(What the exercise asks)
Please restate each entry exactly, without skipping any.

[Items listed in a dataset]
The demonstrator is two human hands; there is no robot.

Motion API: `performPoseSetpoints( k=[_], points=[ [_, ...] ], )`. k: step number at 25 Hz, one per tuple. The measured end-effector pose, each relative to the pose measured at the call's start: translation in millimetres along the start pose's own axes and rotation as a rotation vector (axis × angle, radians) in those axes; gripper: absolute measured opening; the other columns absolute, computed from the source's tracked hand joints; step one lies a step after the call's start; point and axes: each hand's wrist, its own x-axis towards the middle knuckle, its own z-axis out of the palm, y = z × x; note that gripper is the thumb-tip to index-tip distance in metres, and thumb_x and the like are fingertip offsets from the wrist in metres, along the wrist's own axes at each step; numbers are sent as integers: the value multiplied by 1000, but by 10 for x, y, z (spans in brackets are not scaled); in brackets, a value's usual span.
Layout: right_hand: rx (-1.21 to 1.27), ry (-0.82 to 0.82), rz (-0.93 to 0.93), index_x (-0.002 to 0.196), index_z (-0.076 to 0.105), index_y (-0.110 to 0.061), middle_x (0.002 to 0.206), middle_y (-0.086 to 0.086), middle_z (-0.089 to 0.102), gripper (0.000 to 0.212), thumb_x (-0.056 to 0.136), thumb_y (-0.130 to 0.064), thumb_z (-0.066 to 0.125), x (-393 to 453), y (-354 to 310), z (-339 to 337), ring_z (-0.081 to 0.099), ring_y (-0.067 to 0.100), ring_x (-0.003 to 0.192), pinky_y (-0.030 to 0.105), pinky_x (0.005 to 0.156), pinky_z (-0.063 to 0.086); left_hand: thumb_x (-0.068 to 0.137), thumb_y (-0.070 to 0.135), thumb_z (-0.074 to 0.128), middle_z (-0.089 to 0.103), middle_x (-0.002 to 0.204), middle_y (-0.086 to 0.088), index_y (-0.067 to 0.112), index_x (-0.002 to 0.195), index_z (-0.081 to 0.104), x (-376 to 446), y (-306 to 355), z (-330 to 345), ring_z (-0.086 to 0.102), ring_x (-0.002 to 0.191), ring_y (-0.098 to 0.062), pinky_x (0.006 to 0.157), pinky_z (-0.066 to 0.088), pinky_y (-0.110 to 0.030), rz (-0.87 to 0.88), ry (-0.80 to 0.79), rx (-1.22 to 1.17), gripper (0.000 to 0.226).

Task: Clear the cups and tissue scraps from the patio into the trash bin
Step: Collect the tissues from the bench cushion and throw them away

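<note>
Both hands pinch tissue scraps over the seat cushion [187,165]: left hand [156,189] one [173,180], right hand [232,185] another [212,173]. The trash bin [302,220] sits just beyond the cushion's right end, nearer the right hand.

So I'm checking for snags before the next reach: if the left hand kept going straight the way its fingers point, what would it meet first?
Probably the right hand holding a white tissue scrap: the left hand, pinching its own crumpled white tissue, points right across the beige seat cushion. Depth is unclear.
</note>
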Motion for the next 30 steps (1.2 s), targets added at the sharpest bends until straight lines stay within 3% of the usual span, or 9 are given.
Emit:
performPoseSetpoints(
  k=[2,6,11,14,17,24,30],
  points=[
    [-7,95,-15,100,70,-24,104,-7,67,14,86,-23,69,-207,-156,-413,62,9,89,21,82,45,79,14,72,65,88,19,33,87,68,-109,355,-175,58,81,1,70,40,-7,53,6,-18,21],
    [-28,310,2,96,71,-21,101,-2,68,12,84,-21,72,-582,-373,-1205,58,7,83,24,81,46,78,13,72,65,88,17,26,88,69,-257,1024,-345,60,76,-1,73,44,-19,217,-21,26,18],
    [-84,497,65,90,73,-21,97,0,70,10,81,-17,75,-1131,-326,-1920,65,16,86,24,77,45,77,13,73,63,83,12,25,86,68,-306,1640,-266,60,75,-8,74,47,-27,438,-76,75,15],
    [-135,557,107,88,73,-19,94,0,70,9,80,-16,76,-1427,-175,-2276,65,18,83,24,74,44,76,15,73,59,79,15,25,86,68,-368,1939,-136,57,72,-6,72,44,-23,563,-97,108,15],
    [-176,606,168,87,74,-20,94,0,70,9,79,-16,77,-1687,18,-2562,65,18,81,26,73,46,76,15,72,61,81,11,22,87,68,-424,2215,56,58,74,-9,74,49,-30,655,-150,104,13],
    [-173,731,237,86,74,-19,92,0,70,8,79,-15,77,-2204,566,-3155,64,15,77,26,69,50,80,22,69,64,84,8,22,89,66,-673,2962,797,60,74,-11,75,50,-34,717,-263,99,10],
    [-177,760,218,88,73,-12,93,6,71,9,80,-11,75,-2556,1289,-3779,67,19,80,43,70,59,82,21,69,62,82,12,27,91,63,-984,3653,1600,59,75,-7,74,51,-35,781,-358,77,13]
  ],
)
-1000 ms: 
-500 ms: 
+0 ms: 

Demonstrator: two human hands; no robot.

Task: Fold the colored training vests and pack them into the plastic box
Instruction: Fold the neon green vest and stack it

(Answer to the exercise)
The demonstrator is two human hands; there is no robot.

Motion API: `performPoseSetpoints( k=[_], points=[ [_, ...] ], )`. k: step number at 25 Hz, one per tuple. The measured end-effector pose, each relative to the pose measured at the call's start: translation in millimetres along the start pose's own axes and rotation as a rotation vector (axis × angle, radians) in those axes; gripper: absolute measured opening; the other columns absolute, computed from the source's tracked hand joints; step one lies a step after the call's start; point and axes: each hand's wrist, its own x-axis towards the middle knuckle, its own z-axis out of the palm, y = z × x; note that gripper is the thumb-tip to index-tip distance in metres, and thumb_x and the like are fingertip offsets from the wrist in metres, along the wrist's own axes at each step; numbers are sent as integers: the value multiplied by 1000, but by 10 for x, y, z (spans in brackets are not scaled); in brackets, a value's usual span.
Layout: right_hand: rx (-1.21 to 1.27), ry (-0.82 to 0.82), rz (-0.93 to 0.93), index_x (-0.002 to 0.196), index_z (-0.076 to 0.105), index_y (-0.110 to 0.061), middle_x (0.002 to 0.206), middle_y (-0.086 to 0.086), middle_z (-0.089 to 0.102), gripper (0.000 to 0.212), thumb_x (-0.056 to 0.136), thumb_y (-0.130 to 0.064), thumb_z (-0.066 to 0.125), x (-393 to 453), y (-354 to 310), z (-339 to 337), ring_z (-0.081 to 0.099), ring_y (-0.067 to 0.100), ring_x (-0.003 to 0.192), pinky_y (-0.030 to 0.105), pinky_x (0.005 to 0.156), pinky_z (-0.063 to 0.086); left_hand: thumb_x (-0.068 to 0.137), thumb_y (-0.070 to 0.135), thumb_z (-0.074 to 0.128), middle_z (-0.089 to 0.103), middle_x (-0.002 to 0.204), middle_y (-0.086 to 0.088), index_y (-0.067 to 0.112), index_x (-0.002 to 0.195), index_z (-0.081 to 0.104), x (-376 to 446), y (-306 to 355), z (-330 to 345), ring_z (-0.086 to 0.102), ring_x (-0.002 to 0.191), ring_y (-0.098 to 0.062), pinky_x (0.006 to 0.157), pinky_z (-0.066 to 0.088), pinky_y (-0.110 to 0.030), rz (-0.87 to 0.88), ry (-0.80 to 0.79), rx (-1.22 to 1.17), gripper (0.000 to 0.226).

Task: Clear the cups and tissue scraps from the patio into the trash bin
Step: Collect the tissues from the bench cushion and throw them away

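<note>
Both hands pinch tissue scraps over the seat cushion [187,165]: left hand [156,189] one [173,180], right hand [232,185] another [212,173]. The trash bin [302,220] sits just beyond the cushion's right end, nearer the right hand.

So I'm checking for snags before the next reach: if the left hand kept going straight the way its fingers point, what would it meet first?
Probably the right hand holding a white tissue scrap: the left hand, pinching its own crumpled white tissue, points right across the beige seat cushion. Depth is unclear.
</note>
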Motion for the next 30 steps (1.2 s), targets added at the sharpest bends until straight lines stay within 3% of the usual span, or 9 are given.
Emit:
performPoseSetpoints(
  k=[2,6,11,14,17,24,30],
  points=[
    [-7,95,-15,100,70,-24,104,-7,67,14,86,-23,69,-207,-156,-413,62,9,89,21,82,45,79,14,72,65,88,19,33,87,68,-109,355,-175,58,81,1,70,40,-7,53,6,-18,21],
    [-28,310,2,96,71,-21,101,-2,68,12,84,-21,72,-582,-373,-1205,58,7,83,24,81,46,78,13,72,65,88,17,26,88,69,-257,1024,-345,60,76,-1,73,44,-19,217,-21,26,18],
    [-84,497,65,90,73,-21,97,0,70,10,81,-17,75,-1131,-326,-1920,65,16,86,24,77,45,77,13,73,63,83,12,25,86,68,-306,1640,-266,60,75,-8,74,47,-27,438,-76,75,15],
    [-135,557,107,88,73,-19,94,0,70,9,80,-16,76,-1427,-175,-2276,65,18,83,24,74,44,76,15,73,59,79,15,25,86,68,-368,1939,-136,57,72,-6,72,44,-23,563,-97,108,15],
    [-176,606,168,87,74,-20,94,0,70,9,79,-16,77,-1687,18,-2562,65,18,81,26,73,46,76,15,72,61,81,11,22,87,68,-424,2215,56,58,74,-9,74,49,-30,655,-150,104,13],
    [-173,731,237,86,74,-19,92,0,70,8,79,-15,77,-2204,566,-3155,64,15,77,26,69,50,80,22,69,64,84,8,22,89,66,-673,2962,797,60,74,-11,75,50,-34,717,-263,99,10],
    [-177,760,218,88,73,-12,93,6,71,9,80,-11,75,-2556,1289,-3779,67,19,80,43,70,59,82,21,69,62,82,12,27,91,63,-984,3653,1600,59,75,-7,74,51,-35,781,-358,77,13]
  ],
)
-1000 ms: 
-500 ms: 
+0 ms: 

Demonstrator: two human hands; no robot.

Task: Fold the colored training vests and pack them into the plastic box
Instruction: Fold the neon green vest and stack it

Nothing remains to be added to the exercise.